Le comédien et metteur en scène avait entrepris sa maîtrise en administration des affaires il y a deux ans, sous les conseils du président de Juste pour rire, Gilbert Rozon. Ce dernier avait reconnu les qualités de gestionnaire de Postigo à l'époque où il a travaillé au festival d'humour. «Il faut être créatif pour faire de la mise en scène, mais c'est aussi beaucoup de gestion», explique l'acteur de 46 ans en entrevue avec La Presse.

Son mémoire de MBA porte sur «le design expérientiel dans le monde des arts de la scène». Un champ de pratique émergent en marketing qui prise la communication d'une expérience client marquante et immersive.

Le projet de Postigo propose un nouveau modèle d'affaires dans l'industrie du spectacle pour prolonger son cycle de vie. Un modèle qui implique les interprètes et le public dans le mode de production. Son mémoire d'une centaine de pages développe les avantages de cette forme «d'actionnariat du spectacle», à l'intérieur duquel les acteurs seraient, entre autres, bénéficiaires de la vente des billets.

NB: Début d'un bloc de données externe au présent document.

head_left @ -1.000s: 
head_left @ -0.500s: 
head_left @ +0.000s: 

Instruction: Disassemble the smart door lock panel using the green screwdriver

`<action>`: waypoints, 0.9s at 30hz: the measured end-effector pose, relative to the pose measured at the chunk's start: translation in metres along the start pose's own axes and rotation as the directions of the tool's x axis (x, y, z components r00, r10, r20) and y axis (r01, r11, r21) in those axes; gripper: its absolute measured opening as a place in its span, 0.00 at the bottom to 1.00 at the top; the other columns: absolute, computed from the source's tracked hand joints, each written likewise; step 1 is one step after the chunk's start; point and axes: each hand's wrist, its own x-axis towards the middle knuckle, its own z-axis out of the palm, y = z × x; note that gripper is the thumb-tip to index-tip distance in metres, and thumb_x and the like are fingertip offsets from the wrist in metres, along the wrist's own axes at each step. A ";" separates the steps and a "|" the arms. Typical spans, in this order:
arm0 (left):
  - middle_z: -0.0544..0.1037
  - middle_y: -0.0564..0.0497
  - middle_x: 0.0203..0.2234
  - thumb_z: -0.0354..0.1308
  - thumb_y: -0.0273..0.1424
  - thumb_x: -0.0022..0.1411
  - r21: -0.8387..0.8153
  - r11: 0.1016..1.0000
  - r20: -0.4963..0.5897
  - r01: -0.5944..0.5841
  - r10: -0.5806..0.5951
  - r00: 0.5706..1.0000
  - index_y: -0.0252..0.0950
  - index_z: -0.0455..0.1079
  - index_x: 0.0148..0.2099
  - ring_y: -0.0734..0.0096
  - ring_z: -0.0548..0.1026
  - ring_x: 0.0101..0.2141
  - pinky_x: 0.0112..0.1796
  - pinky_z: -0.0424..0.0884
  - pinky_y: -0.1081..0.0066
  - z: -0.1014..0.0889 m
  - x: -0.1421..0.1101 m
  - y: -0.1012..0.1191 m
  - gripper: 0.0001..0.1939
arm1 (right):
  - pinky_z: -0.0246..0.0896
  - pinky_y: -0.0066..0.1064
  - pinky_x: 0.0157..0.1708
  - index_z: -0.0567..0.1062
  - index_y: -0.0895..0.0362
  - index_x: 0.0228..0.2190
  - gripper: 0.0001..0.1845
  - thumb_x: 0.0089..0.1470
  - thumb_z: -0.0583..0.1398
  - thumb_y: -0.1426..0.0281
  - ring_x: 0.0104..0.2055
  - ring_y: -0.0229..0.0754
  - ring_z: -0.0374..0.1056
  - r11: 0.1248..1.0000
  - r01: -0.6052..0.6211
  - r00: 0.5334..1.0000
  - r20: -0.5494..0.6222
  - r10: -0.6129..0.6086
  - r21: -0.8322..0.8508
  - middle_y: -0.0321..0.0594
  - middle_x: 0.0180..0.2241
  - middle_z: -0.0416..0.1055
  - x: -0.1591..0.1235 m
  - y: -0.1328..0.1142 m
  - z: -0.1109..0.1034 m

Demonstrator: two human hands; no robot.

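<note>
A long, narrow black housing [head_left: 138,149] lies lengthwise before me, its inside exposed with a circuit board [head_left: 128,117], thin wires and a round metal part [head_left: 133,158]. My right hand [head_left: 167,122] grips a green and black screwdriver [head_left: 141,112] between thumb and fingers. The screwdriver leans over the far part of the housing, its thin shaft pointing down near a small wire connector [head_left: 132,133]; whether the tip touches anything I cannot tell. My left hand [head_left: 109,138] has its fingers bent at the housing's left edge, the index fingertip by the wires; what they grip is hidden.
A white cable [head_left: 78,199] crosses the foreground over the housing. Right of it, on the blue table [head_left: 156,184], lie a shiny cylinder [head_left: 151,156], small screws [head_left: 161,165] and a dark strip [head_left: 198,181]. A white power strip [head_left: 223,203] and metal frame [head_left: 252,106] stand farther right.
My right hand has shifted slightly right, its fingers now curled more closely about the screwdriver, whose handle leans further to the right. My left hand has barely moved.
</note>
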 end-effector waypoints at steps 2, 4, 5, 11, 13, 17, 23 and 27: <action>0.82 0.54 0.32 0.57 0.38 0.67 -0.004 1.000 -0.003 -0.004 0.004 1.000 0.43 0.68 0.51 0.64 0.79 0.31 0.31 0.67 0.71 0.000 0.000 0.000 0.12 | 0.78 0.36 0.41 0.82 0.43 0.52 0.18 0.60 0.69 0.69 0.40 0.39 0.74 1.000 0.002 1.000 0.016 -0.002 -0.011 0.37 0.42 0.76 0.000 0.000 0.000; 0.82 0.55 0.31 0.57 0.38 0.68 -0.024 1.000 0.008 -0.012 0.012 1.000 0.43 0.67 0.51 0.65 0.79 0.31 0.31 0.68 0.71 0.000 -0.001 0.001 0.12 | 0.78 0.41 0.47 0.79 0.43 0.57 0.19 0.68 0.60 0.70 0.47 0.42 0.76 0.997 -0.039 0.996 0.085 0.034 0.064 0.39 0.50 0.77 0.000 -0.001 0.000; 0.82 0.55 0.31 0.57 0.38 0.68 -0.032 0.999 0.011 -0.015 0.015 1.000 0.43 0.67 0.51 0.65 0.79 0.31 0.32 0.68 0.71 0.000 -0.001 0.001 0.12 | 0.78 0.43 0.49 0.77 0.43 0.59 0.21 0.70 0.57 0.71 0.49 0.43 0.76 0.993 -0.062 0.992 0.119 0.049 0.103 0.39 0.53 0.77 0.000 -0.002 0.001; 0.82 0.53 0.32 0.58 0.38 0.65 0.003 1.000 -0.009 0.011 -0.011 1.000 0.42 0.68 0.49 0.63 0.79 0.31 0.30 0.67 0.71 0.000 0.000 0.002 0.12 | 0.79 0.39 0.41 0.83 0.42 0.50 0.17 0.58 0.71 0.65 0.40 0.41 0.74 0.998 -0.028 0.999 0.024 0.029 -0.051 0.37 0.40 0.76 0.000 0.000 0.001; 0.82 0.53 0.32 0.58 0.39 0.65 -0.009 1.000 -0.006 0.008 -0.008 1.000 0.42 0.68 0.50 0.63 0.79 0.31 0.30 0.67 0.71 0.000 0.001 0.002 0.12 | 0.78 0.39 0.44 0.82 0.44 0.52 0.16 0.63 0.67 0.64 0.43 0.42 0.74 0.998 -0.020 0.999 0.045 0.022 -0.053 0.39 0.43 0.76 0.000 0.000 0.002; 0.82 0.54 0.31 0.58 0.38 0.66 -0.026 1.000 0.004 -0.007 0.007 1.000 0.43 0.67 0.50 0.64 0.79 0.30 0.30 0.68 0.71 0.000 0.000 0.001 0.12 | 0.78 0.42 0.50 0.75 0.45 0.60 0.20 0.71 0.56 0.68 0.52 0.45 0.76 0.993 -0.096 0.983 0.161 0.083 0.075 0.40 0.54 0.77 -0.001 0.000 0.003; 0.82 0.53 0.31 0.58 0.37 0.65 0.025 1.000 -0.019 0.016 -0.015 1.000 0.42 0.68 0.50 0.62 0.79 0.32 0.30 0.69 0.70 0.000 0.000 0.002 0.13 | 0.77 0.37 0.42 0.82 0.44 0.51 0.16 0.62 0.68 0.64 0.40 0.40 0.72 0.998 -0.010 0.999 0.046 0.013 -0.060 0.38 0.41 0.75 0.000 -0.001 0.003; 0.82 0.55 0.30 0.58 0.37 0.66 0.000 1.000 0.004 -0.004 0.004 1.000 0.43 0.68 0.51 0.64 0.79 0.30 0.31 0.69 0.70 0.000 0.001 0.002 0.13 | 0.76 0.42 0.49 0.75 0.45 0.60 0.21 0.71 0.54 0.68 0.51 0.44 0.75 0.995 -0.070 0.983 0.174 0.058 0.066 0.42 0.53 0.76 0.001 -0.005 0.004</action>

«Trop souvent, les interprètes voient le producteur comme un mal nécessaire, estime Postigo. Je pense qu'il faut décloisonner les fonctions et impliquer les acteurs dans le succès des shows, par exemple avec un pourcentage des recettes sur les supplémentaires. En partageant les risques et les profits d'un spectacle, les comédiens ne seront pas seulement des employés pigistes engagés quelques semaines.»

REVOIR LE MODÈLE D'AFFAIRES

Mais pourquoi vouloir bouleverser une industrie déjà précaire? «Justement, on n'a pas le choix, répond-il. Depuis quelques années, il y a une baisse de la fréquentation des salles. Il faut revoir nos priorités, nos façons de fonctionner. Je regarde les changements d'habitude de consommation en musique, en cinéma, en télévision, etc. Et je suis inquiet pour le spectacle vivant.»

«Actuellement, le spectateur est perçu uniquement comme un acheteur de billets, poursuit Postigo. Or, selon moi, l'achat d'un billet doit être le point final, l'étape culminante d'une expérience qui devrait commencer bien avant.»

Le metteur en scène croit aussi que le spectateur passif qui veut passer un bon moment et rentrer chez lui est «en voie d'extinction»! Désormais, le public veut une expérience immersive. «Pour cela, nous nous devons, comme créateurs, d'impliquer le public en amont du processus de création. Et pas seulement en créant une page Facebook...»

Le comédien estime que son projet est réalisable à moyen terme. «Ce n'est pas un rêve. Je vais maintenant essayer de matérialiser les idées de ce mémoire. De le mettre en place dans une prochaine production. Avec des artistes et des producteurs qui désirent aussi changer les choses.»